President Clinton signs Presidential Memorandum for Heads of Executive Departments and Agencies, titled "Government to Government Relations with Native American Tribal Governments." This memorandum states in part that: "Each ... department and agency shall consult, to the greatest extent practicable and permitted by law, with tribal governments prior to taking actions that affect federally recognized tribal governments."

June 26, 1994

Based on the 1994 memorandum, Secretary Cisneros signed an American Indian and Alaska Native Policy Statement, providing in part that, "the Department will consult with American Indian and Alaska Native Tribal governments, Indian housing authorities and national Indian organizations when developing legislation, regulations, and policies that affect those tribes."

May 14, 1998

Executive Order 13084 is issued, which required in part that, "Each agency shall have an effective process to permit elected officials and other representatives of Indian tribal governments to provide meaningful and timely input in the development of regulatory policies on matters that significantly or uniquely affect their communities."

March 30, 1999

HUD provided a revised draft tribal consultation policy to tribal leaders and other participants at the Shared Visions Homeownership Summit in Chicago.
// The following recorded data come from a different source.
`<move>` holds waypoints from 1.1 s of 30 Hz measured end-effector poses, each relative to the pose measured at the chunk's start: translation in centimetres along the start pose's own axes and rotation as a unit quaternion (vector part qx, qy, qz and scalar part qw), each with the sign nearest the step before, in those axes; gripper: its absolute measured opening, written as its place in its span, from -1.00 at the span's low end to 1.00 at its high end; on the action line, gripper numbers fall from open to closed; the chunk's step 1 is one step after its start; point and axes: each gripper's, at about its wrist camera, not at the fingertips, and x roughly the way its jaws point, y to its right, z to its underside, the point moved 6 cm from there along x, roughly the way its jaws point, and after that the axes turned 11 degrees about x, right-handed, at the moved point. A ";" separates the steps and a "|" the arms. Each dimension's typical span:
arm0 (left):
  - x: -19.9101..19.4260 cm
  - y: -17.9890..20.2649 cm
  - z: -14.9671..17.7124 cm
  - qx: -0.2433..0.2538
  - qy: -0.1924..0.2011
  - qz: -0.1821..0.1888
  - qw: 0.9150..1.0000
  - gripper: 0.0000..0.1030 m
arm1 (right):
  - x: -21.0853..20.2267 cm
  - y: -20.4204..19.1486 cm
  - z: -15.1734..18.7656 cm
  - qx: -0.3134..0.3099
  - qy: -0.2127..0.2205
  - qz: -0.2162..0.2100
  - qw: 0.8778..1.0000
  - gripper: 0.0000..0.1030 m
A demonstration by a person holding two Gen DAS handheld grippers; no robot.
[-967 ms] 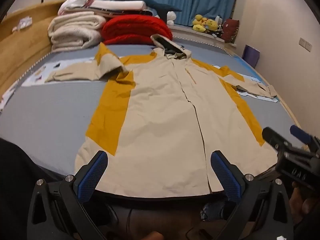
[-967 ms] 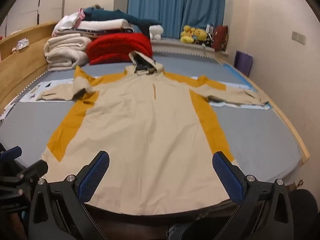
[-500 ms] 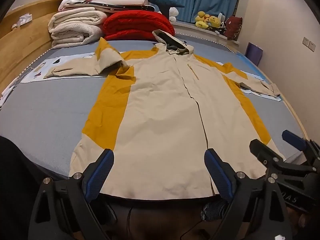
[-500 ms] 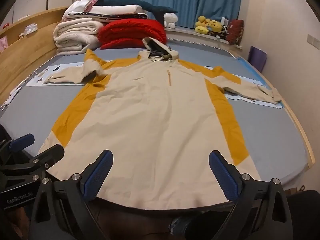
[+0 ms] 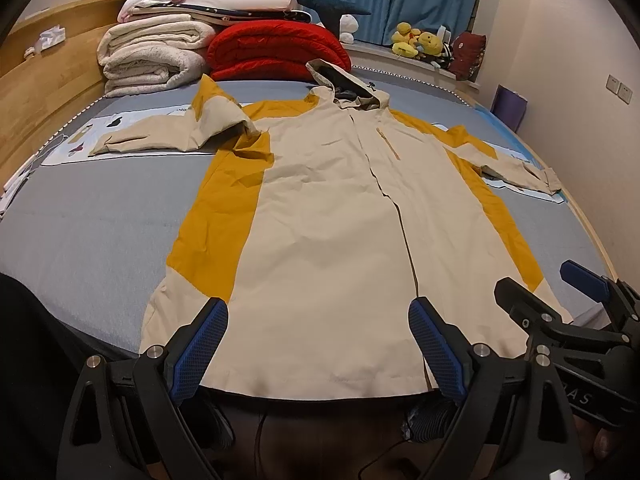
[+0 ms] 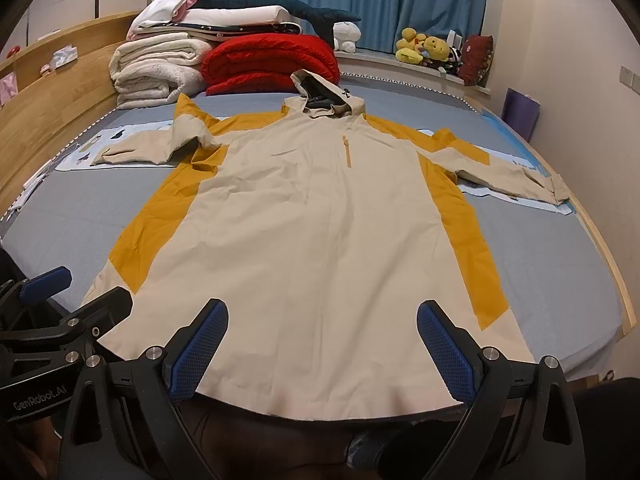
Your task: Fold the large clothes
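A beige and mustard hooded jacket point(image 5: 320, 216) point(image 6: 320, 208) lies flat, front up, on the grey bed point(image 5: 92, 216), sleeves spread to both sides and hood toward the far end. Its left sleeve point(image 5: 168, 136) is bunched at the shoulder. The hem reaches the bed's near edge. My left gripper point(image 5: 318, 312) hovers over the hem's left half, open, nothing between its blue pads point(image 5: 200, 348). My right gripper point(image 6: 322, 310) hovers over the hem's right half, also open and empty. Each gripper shows at the other view's edge: right gripper point(image 5: 560, 292), left gripper point(image 6: 76, 292).
Folded white blankets point(image 5: 152, 56) and a red quilt point(image 5: 276, 52) are piled at the far end of the bed. A wooden board point(image 5: 48, 80) runs along the left side. Plush toys point(image 5: 416, 44) sit on the sill; a purple bag point(image 5: 510, 106) stands by the right wall. Papers point(image 5: 80, 144) lie under the sleeves.
Both grippers have moved forward toward the hem, so the jacket looks larger. The jaws of both stand slightly narrower than before. The jacket has not moved.
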 end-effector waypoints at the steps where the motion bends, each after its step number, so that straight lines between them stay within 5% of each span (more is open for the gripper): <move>1: 0.0 0.0 0.0 0.000 0.000 0.000 1.000 0.73 | -0.5 -0.3 -0.3 0.000 0.001 0.002 1.000 0.85; 33: -0.1 0.2 0.0 0.000 0.002 -0.001 1.000 0.74 | -0.2 -0.2 -0.8 -0.004 0.008 0.003 1.000 0.85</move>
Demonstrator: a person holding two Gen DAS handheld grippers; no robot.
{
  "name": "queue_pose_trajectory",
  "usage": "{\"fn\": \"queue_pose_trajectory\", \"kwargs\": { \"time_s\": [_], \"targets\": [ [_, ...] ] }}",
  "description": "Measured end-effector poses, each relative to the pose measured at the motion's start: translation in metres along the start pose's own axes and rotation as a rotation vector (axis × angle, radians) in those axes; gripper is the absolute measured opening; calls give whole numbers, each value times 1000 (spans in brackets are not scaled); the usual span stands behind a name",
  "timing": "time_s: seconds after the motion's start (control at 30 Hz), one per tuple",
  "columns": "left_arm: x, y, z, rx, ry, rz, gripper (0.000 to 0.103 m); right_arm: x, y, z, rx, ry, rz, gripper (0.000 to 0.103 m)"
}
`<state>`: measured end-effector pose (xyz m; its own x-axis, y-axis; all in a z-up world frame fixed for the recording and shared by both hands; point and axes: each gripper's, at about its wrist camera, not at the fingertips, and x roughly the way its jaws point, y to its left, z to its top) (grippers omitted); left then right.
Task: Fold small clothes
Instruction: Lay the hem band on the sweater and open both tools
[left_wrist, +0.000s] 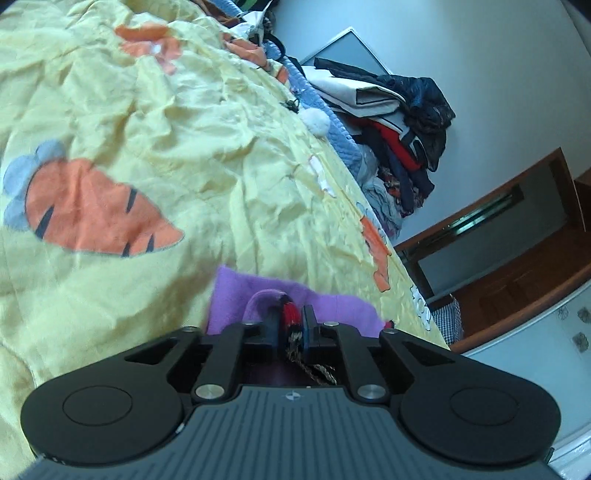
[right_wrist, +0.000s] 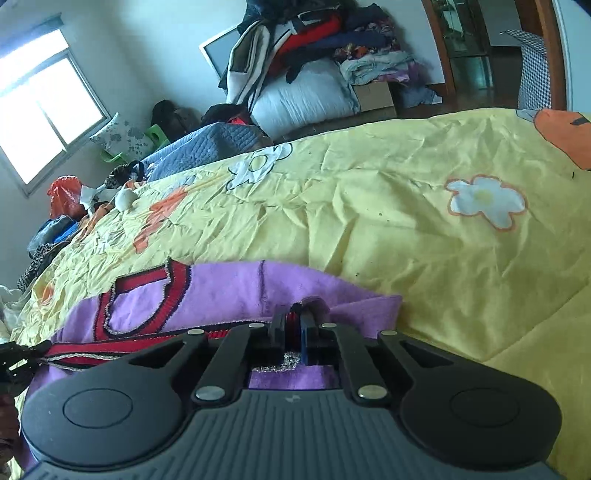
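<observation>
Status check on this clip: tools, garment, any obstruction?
Left tool pinching red trim of purple garment. Right tool shut on same garment's red edge. Garment lying on yellow bedspread. Nothing in the way nearby.

A lived-in home bedroom is showing here: a bed (right_wrist: 424, 229) is lying under a crumpled yellow quilt (left_wrist: 155, 110) printed with carrots and flowers, clothes (right_wrist: 314, 33) are piling up against the wall, daylight is coming through a window (right_wrist: 44, 99), and a wooden doorway (left_wrist: 517, 221) is opening beyond.
</observation>
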<state>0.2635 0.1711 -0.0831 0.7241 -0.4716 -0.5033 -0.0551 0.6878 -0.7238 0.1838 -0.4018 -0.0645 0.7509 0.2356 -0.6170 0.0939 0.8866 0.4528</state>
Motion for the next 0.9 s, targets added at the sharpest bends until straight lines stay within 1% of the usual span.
{"fn": "queue_pose_trajectory", "kwargs": {
  "time_s": [0.07, 0.1, 0.2, 0.3, 0.37, 0.4, 0.43, 0.47, 0.5, 0.53, 0.57, 0.6, 0.63, 0.67, 0.7, 0.73, 0.8, 0.83, 0.9],
  "targets": [
    [-1, -7, 5, 18, -6, 1, 26, 1, -2, 4, 38, 14, 32, 7],
    [-1, -10, 8, 19, -7, 1, 26, 2, -4, 6, 60, 17, 47, 7],
    [2, -9, 15, -40, -2, -20, 32, 7, -15, 13, 168, 35, 87, 7],
    [6, -8, 23, -51, -13, 19, 38, 15, -21, 16, 214, 37, 77, 8],
    [7, -6, 28, -55, -25, 63, 40, 18, -27, 17, 261, 40, 91, 8],
    [7, -4, 31, -59, -26, 71, 40, 19, -30, 17, 284, 38, 102, 11],
    [6, -4, 33, -55, -27, 72, 40, 19, -33, 17, 309, 40, 118, 18],
    [3, -5, 35, -44, -30, 82, 40, 19, -34, 18, 323, 37, 128, 22],
    [0, -6, 36, -29, -34, 92, 40, 16, -35, 18, 333, 25, 137, 33],
    [-5, -8, 36, -2, -36, 102, 40, 14, -36, 19, 349, 14, 150, 51],
    [-8, -11, 35, 17, -33, 105, 40, 10, -37, 19, 368, 1, 169, 62],
    [-13, -15, 33, 35, -29, 100, 40, 6, -37, 21, 371, -14, 169, 76],
    [-17, -21, 29, 61, -22, 89, 41, -1, -33, 22, 346, -35, 160, 76],
    [-20, -28, 24, 96, -12, 80, 46, -5, -25, 24, 296, -52, 169, 76],
    [-22, -37, 17, 141, -1, 75, 51, -11, -12, 24, 214, -63, 151, 75],
    [-25, -48, 7, 196, 11, 73, 55, -15, 2, 22, 139, -63, 109, 75],
    [-25, -68, -12, 296, 31, 77, 63, -18, 35, 13, -59, -63, 14, 75],
    [-21, -75, -21, 329, 36, 94, 65, -17, 55, 4, -181, -65, -49, 75],
    [-13, -86, -40, 391, 49, 151, 66, -9, 87, -15, -388, -57, -154, 75]
  ]
}}
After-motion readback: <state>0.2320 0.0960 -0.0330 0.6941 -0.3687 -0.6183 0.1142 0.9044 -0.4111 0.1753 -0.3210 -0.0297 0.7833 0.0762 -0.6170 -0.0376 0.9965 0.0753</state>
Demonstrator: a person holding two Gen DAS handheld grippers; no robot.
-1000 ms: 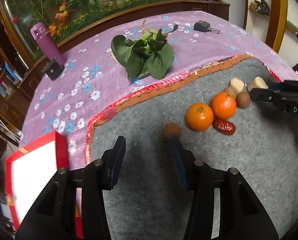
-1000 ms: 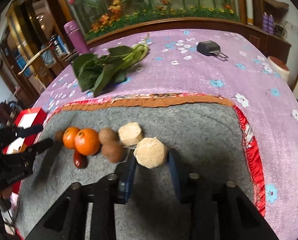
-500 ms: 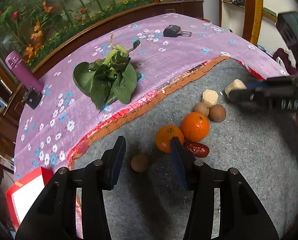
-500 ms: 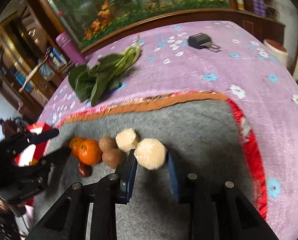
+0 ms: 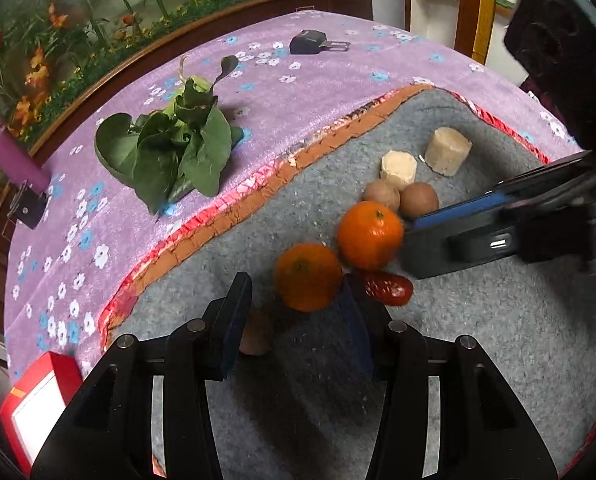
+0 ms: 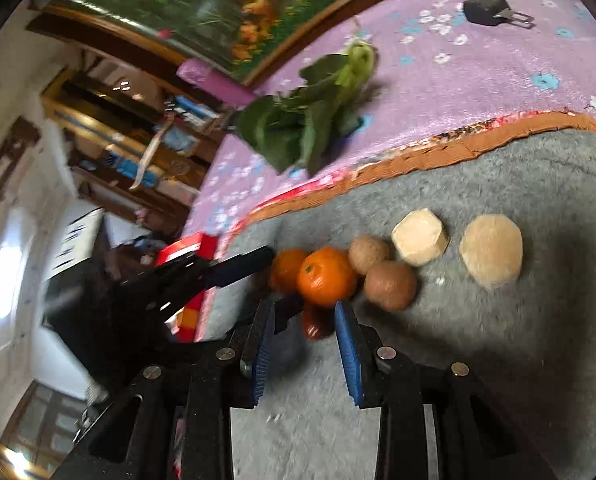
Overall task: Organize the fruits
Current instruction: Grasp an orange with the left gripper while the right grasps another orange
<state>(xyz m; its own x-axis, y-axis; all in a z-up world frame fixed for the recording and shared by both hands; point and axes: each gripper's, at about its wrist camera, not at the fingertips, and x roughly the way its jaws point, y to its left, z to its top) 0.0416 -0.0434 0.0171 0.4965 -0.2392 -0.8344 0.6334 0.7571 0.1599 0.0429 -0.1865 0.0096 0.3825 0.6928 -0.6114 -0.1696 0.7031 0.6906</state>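
Observation:
Two oranges point(image 5: 308, 276) point(image 5: 370, 236), a red date point(image 5: 388, 288), two brown round fruits point(image 5: 382, 194) point(image 5: 418, 200) and two pale cut chunks point(image 5: 398, 164) point(image 5: 446, 156) lie clustered on the grey mat point(image 5: 458, 360). My left gripper point(image 5: 294, 320) is open, with the nearer orange just ahead of its tips. A small brown fruit point(image 5: 254, 336) lies loose by its left finger. My right gripper point(image 6: 304, 320) is open over the date point(image 6: 316, 324), close behind the second orange point(image 6: 326, 276). It reaches in from the right in the left wrist view point(image 5: 408, 240).
Leafy greens point(image 5: 178, 148), a purple bottle point(image 5: 2, 148) and a small black object point(image 5: 310, 44) lie on the purple flowered cloth point(image 5: 298, 120) beyond the mat. A red box point(image 5: 38, 400) sits at the near left edge. A wooden-framed flower panel backs the table.
My left gripper closed in on the oranges, and the small brown fruit now sits between its fingers. My right gripper swung left, from straddling the pale chunk to the date and orange.

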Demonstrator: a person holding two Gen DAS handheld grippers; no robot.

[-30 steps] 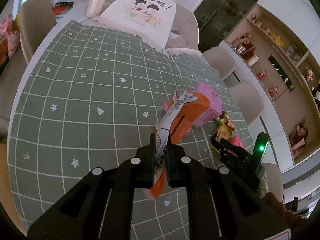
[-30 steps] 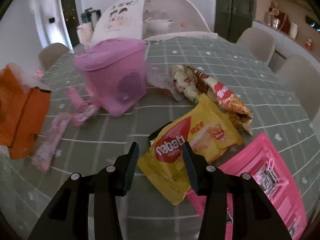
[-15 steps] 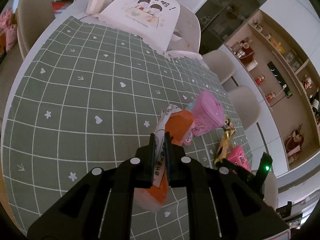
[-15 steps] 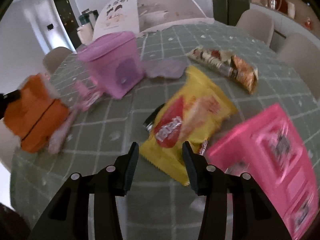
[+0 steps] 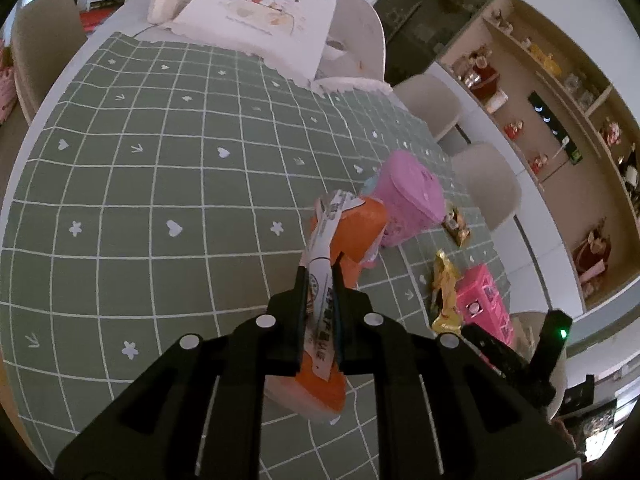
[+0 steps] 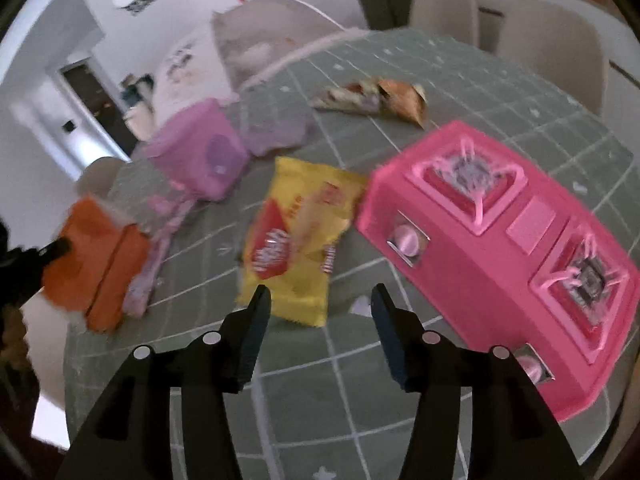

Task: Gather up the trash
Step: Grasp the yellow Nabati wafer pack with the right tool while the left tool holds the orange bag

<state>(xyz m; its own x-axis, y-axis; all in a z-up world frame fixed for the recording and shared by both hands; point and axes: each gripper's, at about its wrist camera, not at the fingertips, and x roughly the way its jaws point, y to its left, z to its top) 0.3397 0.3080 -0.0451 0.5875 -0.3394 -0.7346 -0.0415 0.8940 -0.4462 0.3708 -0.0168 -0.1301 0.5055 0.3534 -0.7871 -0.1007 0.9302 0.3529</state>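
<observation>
Far left in your right wrist view: the orange bag (image 6: 96, 264), pinched at its white-lined rim by your left claw (image 5: 320, 280). That claw is clenched on the rim, and the bag hangs open over the green checked tabletop (image 5: 160, 160) near its edge.

Just right of the bag: a pink wrapper strip (image 6: 150, 264) flat on the cloth, touching the bag's side. Behind it, the purple lidded tub (image 6: 200, 156), upright, with a crumpled lilac sheet (image 6: 276, 136) beside it.

Centre: the yellow wafer packet (image 6: 296, 236), flat on the tabletop, lower edge just ahead of your right claw (image 6: 320, 300). That claw is released, its jaws opening, nothing between them but cloth; the packet's bottom corner lies near the left finger, apart from both pads.

Behind, farther up the tabletop: a crumpled brown-and-orange snack wrapper (image 6: 376, 100), well apart from the packet.

Right: the pink toy stove (image 6: 500, 240), standing just beside the packet, burners up. View is motion-blurred; finer print unreadable.
</observation>
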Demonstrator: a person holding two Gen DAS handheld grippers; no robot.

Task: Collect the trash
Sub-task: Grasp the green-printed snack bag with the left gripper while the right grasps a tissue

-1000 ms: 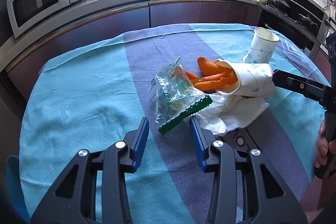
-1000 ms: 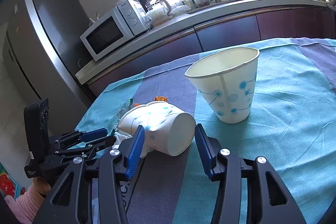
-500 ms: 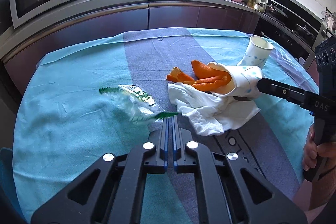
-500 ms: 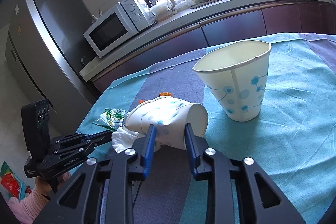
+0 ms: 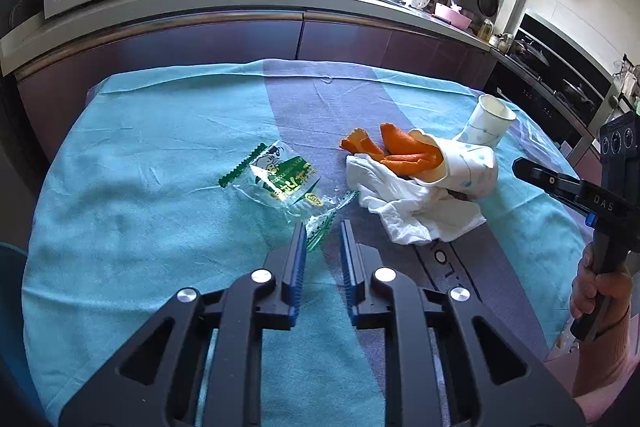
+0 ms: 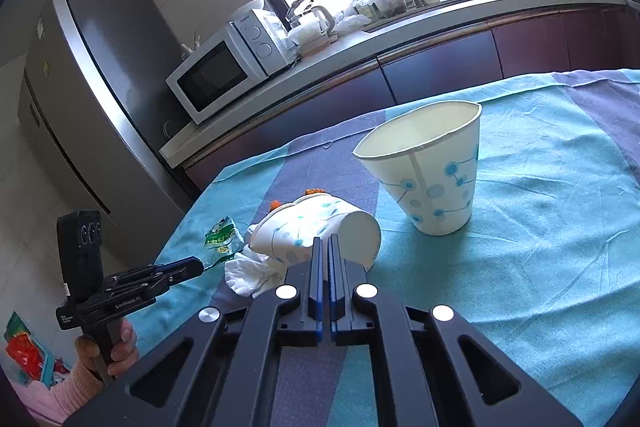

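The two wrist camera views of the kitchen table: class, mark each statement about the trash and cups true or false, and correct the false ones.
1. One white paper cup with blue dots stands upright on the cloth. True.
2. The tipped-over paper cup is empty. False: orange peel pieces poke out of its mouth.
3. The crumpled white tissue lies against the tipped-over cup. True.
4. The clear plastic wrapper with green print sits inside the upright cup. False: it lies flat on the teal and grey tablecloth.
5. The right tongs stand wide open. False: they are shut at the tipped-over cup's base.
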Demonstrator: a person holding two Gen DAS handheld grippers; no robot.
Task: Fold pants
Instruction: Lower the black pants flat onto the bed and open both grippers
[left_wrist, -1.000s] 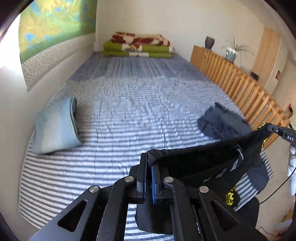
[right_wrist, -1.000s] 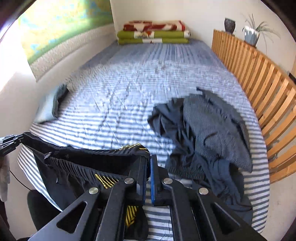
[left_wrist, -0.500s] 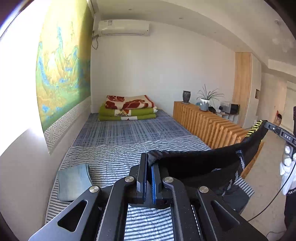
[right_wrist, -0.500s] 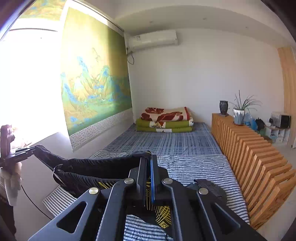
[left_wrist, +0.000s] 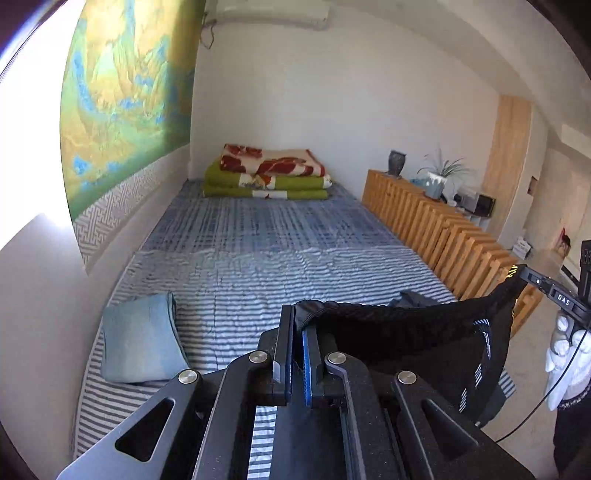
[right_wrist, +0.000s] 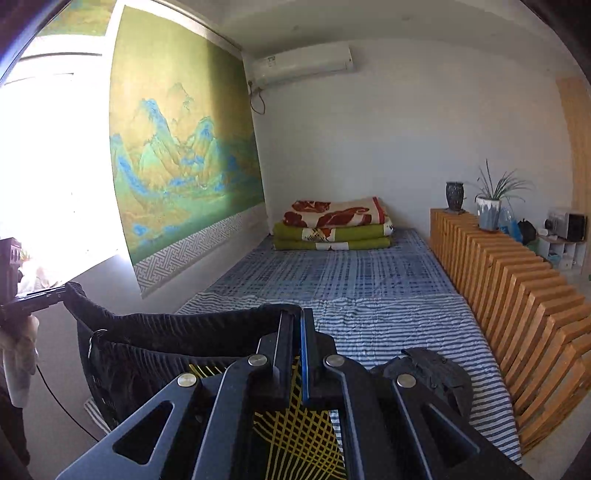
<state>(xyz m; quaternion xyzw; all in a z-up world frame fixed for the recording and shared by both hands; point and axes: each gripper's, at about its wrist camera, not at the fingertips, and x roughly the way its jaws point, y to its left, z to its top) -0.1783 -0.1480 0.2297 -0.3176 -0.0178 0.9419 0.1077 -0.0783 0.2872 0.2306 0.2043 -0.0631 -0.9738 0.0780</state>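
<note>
Black pants (left_wrist: 410, 334) with white lettering and a yellow grid print hang in the air by the waistband, stretched between both grippers over the near end of the bed. My left gripper (left_wrist: 298, 317) is shut on one end of the waistband. At the other end my right gripper (right_wrist: 295, 321) is shut on the pants (right_wrist: 173, 334). In the left wrist view the right gripper (left_wrist: 526, 271) shows at the far right, held by a white-gloved hand (left_wrist: 567, 354). The left gripper (right_wrist: 61, 291) shows at the left edge of the right wrist view.
The striped bed sheet (left_wrist: 280, 280) stretches ahead. A folded light-blue garment (left_wrist: 138, 347) lies near the left wall. A dark clothes pile (right_wrist: 432, 373) sits at the near right. Folded blankets (right_wrist: 332, 225) lie at the far end. A wooden slatted rail (right_wrist: 517, 291) borders the right side.
Both grippers rose with the pants from low over the bed, so the views swung up to the far wall. Since half a second ago the left view has tipped down slightly.
</note>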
Tribal representatives and Indian housing professionals presented a proposal for a HUD tribal consultation committee. Secretary Cuomo met with tribal leaders at the Summit and supported the concept of tribal consultation.

ONAP staff held a number of discussions and conference calls to evaluate the tribal proposal, as well as identifying procedural and substantive issues in order to refine the HUD proposal and determine how best to implement this initiative. Despite this, tribes and Indian housing representatives rejected the draft and called for its rescission. HUD complied.

ONAP sent a letter to all federally recognized tribal governments apprising them of the Department's proposed tribal consultation policy and procedures, and requesting their participation in finalizing the document, in effect consulting with tribes on how consultation should take place.

June 4, 1999

A letter is sent to all tribes with the existing HUD consultation policy, noting the issues raised at the Chicago summit of 3/30/99, what issues HUD is studying related to consultation, and other matters.

July 6, 1999

A draft consultation policy was presented at Rapid City in conjunction with Pine Ridge Summit. HUD announces outreach plan for comments/suggestions.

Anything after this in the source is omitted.